Radyr and Morganstown is one of six communities in Cardiff to elect a Community Council. The council has a clerk and twelve councillors, with the councillors being elected, four each, from the community wards of Morganstown, Radyr North and Radyr South.

Elections take place every five years.

===2017 Community Council Election===
All candidates who stood for election were elected unopposed. The remaining five seats were filled through co-option by members of the community council.

The following by-elections took place between May 2017 and the next election in 2022.

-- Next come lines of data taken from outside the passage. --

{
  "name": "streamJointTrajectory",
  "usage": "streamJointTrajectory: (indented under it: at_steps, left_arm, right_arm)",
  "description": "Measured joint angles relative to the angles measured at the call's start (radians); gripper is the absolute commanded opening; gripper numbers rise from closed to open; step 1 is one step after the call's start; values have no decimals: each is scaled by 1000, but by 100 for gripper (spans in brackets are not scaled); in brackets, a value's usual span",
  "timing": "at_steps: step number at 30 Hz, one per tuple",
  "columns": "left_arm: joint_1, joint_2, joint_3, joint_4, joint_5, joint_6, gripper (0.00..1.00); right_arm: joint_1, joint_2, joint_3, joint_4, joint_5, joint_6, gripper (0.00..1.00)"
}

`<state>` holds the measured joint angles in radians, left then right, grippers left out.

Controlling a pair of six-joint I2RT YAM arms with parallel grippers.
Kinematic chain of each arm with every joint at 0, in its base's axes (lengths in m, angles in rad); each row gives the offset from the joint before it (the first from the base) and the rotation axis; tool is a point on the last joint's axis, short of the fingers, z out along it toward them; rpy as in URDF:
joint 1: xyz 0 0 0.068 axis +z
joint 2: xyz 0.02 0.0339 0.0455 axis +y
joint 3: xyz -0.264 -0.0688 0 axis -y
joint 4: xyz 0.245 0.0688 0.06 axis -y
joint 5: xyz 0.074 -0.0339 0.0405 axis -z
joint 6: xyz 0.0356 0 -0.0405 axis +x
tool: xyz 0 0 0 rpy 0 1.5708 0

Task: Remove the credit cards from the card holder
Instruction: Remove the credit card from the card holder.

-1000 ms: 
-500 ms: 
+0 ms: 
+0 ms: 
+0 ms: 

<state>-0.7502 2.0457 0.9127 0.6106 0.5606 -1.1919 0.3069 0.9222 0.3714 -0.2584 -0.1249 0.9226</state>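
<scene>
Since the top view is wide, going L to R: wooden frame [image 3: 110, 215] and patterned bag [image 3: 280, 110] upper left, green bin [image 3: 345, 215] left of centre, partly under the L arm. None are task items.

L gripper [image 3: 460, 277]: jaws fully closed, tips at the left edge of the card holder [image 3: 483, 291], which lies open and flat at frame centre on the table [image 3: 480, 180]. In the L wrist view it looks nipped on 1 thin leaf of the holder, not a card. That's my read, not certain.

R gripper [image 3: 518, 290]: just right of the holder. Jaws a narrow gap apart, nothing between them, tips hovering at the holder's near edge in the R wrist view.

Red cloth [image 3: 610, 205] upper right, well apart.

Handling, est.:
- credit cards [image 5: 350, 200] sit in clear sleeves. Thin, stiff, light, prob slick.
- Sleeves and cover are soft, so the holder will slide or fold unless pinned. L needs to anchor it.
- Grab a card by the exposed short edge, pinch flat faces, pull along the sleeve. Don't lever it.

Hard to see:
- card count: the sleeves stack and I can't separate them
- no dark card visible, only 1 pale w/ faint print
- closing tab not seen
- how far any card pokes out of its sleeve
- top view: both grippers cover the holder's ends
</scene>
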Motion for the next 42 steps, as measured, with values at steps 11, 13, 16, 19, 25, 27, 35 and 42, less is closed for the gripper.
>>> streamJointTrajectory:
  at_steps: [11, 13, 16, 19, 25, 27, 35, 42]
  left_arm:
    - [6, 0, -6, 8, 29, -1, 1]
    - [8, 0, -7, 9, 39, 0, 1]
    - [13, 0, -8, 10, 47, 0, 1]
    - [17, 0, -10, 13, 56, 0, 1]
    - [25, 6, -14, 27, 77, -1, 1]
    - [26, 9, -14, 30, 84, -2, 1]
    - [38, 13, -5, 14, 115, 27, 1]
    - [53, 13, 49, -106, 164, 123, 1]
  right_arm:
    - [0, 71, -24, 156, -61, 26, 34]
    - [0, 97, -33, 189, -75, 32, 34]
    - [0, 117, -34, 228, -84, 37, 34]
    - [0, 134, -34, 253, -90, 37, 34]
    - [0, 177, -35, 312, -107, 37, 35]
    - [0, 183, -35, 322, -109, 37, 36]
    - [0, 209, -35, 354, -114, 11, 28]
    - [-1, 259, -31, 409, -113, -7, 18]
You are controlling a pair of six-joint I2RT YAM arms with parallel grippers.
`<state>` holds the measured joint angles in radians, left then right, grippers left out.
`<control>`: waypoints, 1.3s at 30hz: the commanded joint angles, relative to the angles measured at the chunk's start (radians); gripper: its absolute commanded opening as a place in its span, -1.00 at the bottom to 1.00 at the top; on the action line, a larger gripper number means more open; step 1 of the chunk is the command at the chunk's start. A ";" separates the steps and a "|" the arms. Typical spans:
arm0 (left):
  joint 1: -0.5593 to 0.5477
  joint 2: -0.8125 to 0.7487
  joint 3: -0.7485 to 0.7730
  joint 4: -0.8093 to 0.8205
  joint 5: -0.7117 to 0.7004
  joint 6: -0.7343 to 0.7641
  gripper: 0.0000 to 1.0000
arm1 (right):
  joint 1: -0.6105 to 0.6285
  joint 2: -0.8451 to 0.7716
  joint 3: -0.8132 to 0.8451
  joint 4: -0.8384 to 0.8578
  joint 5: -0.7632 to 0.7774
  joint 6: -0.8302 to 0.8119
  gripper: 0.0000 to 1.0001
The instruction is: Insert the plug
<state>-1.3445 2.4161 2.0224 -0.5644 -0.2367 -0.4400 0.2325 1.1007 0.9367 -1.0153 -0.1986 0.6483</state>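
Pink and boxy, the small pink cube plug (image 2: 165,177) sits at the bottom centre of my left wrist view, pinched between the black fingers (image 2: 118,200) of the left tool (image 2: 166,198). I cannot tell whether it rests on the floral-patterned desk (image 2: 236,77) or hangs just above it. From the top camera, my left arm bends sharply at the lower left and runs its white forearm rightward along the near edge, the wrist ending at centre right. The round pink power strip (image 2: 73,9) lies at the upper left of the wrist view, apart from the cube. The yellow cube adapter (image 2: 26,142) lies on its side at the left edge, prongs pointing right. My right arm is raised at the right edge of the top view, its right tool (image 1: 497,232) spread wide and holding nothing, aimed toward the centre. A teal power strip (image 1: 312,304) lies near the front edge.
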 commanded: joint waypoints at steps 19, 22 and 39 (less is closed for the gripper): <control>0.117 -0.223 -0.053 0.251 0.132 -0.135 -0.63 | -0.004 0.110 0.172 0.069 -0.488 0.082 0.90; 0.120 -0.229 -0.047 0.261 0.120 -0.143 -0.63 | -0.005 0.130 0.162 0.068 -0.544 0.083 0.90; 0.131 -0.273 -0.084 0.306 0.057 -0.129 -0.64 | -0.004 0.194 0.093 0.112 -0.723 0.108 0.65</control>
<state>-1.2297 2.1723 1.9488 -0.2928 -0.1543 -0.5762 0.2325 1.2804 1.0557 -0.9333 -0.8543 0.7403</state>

Morganstown Ward - Thursday, 6 February 2020
| Party |  | Candidate | Votes | % | ±% |
|---|---|---|---|---|---|
|  | Independent | Allan Cook | 250 |  |  |
|  | Independent | Michelle Lenton-Johnson | 96 |  |  |
| Turnout |  |  | 346 | 18.4 |  |

===2022 Community Council Election===
The next election is due in May 2022 on the same day as the Cardiff Council elections.

==County councillors==
The coterminous Radyr ward elects one county councillor to the City of Cardiff Council. Between 1999 and 2008 the ward was represented by Labour Party councillor, Marion Drake. At the 2008 council elections the ward was won by Rod McKerlich for the Conservative Party, with 60% of the vote.